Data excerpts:
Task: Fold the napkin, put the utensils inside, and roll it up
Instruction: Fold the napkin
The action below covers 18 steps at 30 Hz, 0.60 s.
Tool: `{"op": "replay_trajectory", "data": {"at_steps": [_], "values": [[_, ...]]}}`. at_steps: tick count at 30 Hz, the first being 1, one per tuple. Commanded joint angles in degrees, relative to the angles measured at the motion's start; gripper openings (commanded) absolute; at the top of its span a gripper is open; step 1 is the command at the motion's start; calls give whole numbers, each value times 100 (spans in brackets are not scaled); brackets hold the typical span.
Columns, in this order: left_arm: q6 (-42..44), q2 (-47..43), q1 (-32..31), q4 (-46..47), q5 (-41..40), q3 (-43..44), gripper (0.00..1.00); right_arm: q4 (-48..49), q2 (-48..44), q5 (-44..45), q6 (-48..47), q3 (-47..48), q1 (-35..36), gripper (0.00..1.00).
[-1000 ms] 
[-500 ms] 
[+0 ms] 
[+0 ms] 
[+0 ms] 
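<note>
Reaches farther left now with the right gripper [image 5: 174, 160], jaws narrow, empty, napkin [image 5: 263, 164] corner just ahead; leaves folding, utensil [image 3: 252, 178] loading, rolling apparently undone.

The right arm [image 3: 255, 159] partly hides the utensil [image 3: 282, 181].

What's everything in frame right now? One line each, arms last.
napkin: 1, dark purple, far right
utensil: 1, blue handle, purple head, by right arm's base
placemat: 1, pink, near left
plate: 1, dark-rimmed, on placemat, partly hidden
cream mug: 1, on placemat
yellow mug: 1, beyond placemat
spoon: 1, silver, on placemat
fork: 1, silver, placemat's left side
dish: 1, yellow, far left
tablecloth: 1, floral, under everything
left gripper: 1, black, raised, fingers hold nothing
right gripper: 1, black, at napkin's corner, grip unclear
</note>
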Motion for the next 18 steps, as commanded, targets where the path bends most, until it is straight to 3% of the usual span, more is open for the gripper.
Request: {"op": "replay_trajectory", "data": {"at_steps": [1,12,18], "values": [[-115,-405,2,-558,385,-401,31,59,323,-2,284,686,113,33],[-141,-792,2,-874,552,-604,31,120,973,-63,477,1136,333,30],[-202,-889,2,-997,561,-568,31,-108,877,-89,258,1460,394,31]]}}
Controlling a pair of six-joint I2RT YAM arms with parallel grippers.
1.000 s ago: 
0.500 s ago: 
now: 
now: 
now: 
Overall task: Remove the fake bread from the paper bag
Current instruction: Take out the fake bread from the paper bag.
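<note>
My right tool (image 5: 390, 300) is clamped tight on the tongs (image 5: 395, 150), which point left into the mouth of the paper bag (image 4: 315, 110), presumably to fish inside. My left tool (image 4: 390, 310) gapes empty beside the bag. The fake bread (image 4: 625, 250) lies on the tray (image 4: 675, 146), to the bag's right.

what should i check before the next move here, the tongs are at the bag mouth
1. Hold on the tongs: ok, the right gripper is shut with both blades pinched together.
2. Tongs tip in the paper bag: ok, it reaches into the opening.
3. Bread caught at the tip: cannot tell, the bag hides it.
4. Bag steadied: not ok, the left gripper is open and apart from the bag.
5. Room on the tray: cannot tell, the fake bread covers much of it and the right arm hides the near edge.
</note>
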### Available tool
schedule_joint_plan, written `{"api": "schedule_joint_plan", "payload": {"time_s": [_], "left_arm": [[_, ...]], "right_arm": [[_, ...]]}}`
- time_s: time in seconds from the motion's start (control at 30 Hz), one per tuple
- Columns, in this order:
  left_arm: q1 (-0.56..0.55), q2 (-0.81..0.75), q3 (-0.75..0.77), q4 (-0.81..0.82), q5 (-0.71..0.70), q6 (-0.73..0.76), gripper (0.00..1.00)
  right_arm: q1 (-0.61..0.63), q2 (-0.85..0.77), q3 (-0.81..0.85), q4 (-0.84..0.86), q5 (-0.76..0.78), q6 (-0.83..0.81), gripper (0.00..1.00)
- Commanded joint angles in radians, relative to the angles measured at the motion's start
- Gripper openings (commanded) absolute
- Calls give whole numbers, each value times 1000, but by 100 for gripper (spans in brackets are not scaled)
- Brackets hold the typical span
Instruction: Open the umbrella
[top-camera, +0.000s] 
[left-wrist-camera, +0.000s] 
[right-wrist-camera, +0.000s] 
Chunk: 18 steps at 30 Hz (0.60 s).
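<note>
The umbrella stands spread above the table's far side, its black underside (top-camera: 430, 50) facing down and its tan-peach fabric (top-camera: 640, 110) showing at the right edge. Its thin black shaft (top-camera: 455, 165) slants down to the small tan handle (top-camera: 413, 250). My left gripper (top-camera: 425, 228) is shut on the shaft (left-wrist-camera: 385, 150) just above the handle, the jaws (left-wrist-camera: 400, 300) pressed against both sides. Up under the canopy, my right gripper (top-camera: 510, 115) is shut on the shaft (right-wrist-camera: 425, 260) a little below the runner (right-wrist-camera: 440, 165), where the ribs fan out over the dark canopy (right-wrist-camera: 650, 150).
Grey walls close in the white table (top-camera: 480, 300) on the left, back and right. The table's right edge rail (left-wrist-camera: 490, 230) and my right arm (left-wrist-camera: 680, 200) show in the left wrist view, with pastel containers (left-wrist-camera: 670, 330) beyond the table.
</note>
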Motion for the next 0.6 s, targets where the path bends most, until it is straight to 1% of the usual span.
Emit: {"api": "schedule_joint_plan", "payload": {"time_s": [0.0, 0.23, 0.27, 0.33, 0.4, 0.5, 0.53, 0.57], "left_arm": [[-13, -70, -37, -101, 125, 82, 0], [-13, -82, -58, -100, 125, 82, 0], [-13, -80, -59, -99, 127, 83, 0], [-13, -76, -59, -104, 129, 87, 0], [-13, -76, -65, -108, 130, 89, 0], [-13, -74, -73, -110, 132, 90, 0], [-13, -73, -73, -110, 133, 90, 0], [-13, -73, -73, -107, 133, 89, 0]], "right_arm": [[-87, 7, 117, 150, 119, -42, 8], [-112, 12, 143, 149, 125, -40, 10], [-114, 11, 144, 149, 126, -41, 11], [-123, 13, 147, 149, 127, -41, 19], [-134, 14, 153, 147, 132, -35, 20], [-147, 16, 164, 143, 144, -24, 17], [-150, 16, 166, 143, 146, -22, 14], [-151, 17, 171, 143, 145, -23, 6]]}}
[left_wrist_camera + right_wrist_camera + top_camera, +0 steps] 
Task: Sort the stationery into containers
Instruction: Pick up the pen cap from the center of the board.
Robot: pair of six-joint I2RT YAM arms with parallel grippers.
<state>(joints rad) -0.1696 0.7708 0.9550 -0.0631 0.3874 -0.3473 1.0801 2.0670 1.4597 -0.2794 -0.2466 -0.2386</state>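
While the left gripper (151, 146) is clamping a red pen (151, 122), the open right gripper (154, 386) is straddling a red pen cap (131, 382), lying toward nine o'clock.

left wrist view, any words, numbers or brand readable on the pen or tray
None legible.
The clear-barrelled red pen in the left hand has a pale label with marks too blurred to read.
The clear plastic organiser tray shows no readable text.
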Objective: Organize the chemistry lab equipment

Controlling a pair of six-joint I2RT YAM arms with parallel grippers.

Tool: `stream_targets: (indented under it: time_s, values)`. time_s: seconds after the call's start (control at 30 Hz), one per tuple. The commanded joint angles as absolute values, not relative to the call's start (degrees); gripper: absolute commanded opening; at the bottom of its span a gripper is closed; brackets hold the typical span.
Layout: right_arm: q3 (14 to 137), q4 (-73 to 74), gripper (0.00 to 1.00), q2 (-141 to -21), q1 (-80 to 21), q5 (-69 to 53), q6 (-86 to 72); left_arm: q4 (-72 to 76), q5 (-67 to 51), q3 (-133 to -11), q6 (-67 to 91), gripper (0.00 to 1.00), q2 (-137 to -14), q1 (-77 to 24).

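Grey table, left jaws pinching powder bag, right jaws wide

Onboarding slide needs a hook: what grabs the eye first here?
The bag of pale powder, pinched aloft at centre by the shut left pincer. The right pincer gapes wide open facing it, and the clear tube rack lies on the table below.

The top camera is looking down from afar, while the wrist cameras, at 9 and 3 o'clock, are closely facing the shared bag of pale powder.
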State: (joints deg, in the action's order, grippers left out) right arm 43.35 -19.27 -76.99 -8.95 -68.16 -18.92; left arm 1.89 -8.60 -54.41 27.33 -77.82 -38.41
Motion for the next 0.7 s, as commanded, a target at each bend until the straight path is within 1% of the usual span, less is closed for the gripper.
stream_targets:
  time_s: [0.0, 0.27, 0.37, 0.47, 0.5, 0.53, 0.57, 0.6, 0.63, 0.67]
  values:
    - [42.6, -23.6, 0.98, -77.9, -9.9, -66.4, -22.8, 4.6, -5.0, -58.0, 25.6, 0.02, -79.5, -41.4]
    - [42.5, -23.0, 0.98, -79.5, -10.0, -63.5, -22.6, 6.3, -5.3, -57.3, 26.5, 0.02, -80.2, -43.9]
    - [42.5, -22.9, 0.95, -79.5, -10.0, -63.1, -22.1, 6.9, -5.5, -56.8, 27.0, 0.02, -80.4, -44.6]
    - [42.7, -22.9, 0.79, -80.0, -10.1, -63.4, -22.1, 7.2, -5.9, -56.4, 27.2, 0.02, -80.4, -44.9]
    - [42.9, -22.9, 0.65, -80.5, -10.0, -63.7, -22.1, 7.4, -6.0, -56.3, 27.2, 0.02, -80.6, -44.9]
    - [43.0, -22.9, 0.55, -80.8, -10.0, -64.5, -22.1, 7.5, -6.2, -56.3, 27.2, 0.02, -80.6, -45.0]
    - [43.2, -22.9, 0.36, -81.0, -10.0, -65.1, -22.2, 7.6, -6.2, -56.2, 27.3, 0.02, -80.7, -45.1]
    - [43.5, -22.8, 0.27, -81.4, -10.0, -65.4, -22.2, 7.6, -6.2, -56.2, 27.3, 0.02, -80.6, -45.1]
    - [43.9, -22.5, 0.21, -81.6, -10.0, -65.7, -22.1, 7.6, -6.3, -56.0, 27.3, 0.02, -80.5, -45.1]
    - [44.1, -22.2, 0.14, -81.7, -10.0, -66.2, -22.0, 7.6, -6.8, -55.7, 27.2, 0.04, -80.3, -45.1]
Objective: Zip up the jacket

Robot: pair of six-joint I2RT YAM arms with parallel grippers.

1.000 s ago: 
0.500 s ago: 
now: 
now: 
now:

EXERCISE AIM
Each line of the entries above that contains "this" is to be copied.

ANSWER SPACE
Columns, in this order: left_arm: q6 (-42..44), q2 (-47..43), q1 (-32..31), q4 (-46..47), q5 (-41..40), q3 (-43..44), gripper (0.00..1.00); right_arm: q4 (-48..49), q2 (-48..44), q5 (-44..45), q6 (-48..47), q3 (-47..48), q1 (-35..36), gripper (0.00..1.00).
- Columns, in this order:

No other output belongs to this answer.